• What you will do
Report all lines in the records that hold the string "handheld".
------------------------------------------------------------------------
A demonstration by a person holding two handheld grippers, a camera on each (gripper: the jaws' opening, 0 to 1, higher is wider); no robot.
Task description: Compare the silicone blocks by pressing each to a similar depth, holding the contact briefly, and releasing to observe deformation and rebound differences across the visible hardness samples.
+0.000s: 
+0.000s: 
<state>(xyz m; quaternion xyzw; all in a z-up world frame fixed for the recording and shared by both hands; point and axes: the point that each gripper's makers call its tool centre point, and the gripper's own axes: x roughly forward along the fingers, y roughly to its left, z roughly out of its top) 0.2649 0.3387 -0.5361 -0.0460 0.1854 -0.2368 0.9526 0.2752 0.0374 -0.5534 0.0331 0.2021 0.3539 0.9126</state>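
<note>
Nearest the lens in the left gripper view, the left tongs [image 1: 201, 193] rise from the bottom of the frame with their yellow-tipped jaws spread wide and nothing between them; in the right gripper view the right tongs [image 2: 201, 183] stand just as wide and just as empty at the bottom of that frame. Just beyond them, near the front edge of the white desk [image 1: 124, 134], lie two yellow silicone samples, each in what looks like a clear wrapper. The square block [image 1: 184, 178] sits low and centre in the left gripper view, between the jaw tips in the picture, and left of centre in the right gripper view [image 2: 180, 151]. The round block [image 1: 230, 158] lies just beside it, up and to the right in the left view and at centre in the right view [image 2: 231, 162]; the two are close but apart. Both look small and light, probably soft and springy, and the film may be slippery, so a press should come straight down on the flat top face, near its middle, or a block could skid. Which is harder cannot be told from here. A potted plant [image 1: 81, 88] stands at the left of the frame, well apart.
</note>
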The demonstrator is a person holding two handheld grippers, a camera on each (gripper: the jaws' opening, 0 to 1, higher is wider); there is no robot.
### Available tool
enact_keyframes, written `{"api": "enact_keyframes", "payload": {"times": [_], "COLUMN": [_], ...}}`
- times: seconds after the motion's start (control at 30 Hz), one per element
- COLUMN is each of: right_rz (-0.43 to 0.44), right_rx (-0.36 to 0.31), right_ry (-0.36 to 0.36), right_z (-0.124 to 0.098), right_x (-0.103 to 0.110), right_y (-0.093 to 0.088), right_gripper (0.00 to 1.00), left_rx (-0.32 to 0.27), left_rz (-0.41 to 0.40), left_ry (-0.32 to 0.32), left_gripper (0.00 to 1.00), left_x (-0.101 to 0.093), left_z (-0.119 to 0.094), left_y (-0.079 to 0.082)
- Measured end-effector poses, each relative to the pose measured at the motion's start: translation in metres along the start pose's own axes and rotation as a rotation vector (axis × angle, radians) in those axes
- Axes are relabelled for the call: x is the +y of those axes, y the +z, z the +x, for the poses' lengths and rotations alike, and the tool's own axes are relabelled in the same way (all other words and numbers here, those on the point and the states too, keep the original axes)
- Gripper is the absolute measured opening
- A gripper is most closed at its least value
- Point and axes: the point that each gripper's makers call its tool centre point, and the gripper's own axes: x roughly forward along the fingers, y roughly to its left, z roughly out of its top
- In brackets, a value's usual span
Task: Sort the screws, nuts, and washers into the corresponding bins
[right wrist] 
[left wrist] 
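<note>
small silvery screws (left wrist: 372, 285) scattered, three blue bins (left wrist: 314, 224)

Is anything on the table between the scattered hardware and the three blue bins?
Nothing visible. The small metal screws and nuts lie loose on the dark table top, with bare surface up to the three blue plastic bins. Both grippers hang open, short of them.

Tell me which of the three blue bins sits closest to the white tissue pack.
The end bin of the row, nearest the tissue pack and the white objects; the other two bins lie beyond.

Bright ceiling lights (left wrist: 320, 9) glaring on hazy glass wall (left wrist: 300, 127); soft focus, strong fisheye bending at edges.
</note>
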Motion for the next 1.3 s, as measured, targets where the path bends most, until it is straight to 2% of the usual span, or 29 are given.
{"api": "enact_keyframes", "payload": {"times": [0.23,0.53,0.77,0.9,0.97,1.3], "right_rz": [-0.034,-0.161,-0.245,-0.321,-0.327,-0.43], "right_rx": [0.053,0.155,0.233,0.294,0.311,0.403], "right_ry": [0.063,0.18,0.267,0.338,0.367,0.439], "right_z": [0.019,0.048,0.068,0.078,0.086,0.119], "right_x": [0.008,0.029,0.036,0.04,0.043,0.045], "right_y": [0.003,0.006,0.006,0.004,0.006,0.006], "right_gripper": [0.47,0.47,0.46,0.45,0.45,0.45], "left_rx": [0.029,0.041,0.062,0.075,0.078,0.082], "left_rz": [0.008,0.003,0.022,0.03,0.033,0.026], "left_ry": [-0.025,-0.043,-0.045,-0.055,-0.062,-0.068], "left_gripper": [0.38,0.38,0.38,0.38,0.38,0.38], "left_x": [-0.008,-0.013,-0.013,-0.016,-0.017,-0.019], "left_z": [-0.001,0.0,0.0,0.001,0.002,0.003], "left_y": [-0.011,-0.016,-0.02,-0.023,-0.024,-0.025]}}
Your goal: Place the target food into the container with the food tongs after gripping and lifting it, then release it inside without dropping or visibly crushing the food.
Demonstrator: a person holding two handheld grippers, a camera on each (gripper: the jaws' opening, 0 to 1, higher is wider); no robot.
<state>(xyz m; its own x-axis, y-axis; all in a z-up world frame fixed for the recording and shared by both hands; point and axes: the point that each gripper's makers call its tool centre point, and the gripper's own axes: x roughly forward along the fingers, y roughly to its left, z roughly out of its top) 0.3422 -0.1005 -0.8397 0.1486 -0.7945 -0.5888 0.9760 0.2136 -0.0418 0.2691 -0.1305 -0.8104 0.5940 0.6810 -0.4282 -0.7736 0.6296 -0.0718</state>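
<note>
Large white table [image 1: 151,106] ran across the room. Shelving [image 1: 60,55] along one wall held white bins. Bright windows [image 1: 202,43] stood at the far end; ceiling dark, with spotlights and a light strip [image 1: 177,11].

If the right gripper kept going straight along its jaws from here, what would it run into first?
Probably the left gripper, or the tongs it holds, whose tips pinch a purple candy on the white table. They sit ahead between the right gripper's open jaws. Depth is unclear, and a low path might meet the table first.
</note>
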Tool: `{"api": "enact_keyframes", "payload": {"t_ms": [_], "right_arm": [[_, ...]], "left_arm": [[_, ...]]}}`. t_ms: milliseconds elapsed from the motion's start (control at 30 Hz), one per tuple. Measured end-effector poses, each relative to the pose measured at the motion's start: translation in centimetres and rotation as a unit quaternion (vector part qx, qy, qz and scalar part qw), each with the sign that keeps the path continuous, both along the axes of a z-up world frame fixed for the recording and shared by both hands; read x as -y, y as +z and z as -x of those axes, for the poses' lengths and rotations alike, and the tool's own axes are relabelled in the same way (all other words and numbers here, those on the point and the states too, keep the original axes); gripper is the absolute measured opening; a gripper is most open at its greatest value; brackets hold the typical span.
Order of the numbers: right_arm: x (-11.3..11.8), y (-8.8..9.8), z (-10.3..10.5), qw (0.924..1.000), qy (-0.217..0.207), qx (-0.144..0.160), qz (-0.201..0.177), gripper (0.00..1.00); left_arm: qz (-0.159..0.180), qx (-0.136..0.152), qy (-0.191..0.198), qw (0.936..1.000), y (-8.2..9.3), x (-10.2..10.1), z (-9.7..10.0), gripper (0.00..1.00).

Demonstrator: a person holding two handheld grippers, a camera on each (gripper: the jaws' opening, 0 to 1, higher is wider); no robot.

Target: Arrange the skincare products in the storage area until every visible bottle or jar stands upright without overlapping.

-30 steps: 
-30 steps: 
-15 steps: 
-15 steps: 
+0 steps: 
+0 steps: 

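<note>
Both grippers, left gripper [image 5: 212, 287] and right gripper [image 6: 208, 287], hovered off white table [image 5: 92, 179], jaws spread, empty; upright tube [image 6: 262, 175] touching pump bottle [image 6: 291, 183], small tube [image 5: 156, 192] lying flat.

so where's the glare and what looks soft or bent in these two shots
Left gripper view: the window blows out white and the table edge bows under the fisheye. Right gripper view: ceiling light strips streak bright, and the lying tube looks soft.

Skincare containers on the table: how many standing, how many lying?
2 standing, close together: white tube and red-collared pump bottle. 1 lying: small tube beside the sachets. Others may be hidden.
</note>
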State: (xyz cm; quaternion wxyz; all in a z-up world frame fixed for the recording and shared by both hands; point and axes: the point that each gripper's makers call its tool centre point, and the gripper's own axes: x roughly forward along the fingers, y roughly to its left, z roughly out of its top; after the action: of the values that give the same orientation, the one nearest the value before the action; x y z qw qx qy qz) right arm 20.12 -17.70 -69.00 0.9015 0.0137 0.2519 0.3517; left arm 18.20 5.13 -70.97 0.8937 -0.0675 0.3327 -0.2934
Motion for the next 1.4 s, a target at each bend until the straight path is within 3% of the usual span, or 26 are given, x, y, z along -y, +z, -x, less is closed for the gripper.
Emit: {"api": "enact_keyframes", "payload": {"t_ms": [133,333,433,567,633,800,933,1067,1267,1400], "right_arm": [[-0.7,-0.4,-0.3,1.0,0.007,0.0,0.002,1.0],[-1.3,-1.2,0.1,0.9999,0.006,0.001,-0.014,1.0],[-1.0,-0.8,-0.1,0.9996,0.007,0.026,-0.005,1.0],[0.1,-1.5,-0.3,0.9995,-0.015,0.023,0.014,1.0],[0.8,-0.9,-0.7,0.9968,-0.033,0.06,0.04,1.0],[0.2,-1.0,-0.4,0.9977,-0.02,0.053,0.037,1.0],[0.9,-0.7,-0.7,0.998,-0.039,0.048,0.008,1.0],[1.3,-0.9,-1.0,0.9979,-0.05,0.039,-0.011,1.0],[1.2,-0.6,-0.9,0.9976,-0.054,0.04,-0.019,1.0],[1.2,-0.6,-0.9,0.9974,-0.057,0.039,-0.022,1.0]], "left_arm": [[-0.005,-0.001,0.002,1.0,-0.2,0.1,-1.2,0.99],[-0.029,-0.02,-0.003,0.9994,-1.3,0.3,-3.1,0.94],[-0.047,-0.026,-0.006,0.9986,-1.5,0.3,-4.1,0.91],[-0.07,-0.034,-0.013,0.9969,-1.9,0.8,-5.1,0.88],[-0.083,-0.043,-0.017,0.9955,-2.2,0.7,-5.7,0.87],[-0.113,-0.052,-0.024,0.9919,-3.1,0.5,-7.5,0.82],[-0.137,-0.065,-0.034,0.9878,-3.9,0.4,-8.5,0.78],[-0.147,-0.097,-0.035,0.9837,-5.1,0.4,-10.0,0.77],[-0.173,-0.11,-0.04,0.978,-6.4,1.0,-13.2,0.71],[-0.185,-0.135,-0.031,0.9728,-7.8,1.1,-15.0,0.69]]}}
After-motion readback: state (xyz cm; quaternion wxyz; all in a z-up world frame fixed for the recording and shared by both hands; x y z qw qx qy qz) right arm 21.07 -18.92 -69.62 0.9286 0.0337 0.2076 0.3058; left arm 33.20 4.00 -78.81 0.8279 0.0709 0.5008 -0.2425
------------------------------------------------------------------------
• Expected output
A demonstration by a person holding two handheld grippers, a camera on each (gripper: the jaws' opening, 0 to 1, higher is wider); no robot.
The demonstrator is a person holding two handheld grippers, a camera on each (gripper: the jaws' opening, 0 to 1, higher is wider); there is no robot.
Demonstrator: a person holding two handheld grippers, a camera on each (gripper: the jaws' opening, 0 to 1, higher is wider); no robot.
Demonstrator: a person holding two handheld grippers, a camera on each (gripper: the jaws' opening, 0 to 1, higher is wider); no robot.

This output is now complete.